Parlons maintenant du Sénégal. Quelle est votre lecture de la situation politique, économique et sociale dans le pays ?
En tant que fonctionnaire international j’ai un devoir de réserve. Ce sont là effectivement des questions que je suis de loin et qui m’intéresse en tant que citoyen sénégalais et aussi comme vous le dites en tant qu’ancien ministre des affaires étrangères de mon pays. Je reste bien entendu en contact permanent avec le Président de la République, des amis politiques et des amis tout court pour échanger avec eux sur la situation du pays, de la région et du continent et sur la contribution que je pourrais être appelé à faire à la fin de ma mission onusienne.
Mankeur Ndiaye ambitionne-t-il de revenir aux affaires au Sénégal ou préfère-t-il se consacrer à sa carrière internationale aux Nations Unies ?
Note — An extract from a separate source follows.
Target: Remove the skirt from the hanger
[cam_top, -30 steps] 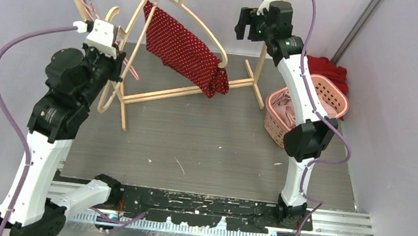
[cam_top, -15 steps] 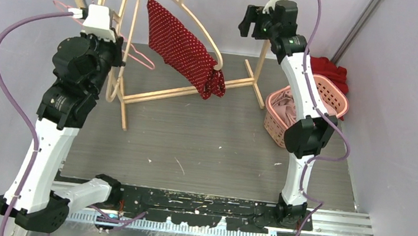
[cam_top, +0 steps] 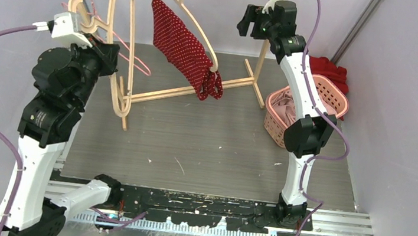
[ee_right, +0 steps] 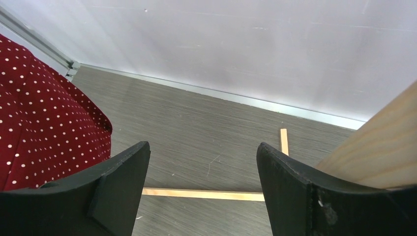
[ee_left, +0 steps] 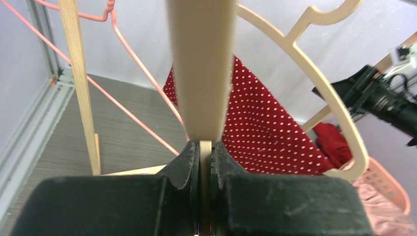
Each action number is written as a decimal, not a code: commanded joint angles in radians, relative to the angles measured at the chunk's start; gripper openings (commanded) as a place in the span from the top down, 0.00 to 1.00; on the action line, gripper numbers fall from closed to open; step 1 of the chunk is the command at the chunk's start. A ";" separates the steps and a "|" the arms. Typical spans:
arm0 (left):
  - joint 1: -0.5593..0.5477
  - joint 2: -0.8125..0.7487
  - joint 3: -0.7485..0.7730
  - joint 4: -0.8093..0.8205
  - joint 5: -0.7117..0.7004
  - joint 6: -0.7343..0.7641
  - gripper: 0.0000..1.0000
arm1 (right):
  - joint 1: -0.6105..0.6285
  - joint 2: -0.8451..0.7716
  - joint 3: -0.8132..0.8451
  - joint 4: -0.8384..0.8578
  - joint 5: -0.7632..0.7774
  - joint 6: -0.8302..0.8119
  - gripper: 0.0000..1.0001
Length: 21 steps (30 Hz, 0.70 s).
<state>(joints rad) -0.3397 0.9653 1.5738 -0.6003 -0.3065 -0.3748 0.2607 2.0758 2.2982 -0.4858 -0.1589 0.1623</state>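
Note:
The red white-dotted skirt [cam_top: 185,44] hangs over a cream hanger [cam_top: 124,49] on the wooden rack and bunches low at the hanger's right end. My left gripper [cam_top: 107,56] is shut on the hanger's left arm. In the left wrist view the jaws [ee_left: 205,145] pinch the cream hanger [ee_left: 199,69] edge-on, and the skirt [ee_left: 265,132] lies beyond. My right gripper [cam_top: 244,24] is open and empty, high beside the rack's right post, to the right of the skirt. Its wrist view shows the open gripper [ee_right: 204,162] and the skirt [ee_right: 44,132] at the left.
The wooden rack [cam_top: 186,91] stands at the back of the table. A thin pink wire hanger [cam_top: 133,56] hangs by my left gripper. A pink basket [cam_top: 331,96] holding clothes stands at the right, with a red cloth [cam_top: 328,66] behind it.
My left arm has swung left, turning the hanger. The skirt has slid toward the hanger's right end and hangs steeper. The right gripper has hardly moved.

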 commanded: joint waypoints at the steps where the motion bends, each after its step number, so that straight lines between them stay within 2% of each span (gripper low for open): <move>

Je suis le Représentant spécial du Secrétaire général des Nations Unies et Chef de la MINUSCA depuis février 2019 afin de mettre en œuvre le mandat du Conseil de sécurité, à travers la résolution 2499. Toutefois, le Sénégal reste le pays qui m’a tout donné. Je lui dois donc tout en retour. En servant les Nations Unies, je sers également le Sénégal qui en est un membre éminent. Et qui, depuis 1960, déploie des contingents dans les opérations de L’ONU à travers le monde. Bien sûr que je reste à la disposition de l’Etat en ma qualité de haut fonctionnaire, tout en continuant à assumer des responsabilités importantes pour le Secrétaire Général des Nations Unies qui a bien voulu me confier la direction de la MINUSCA.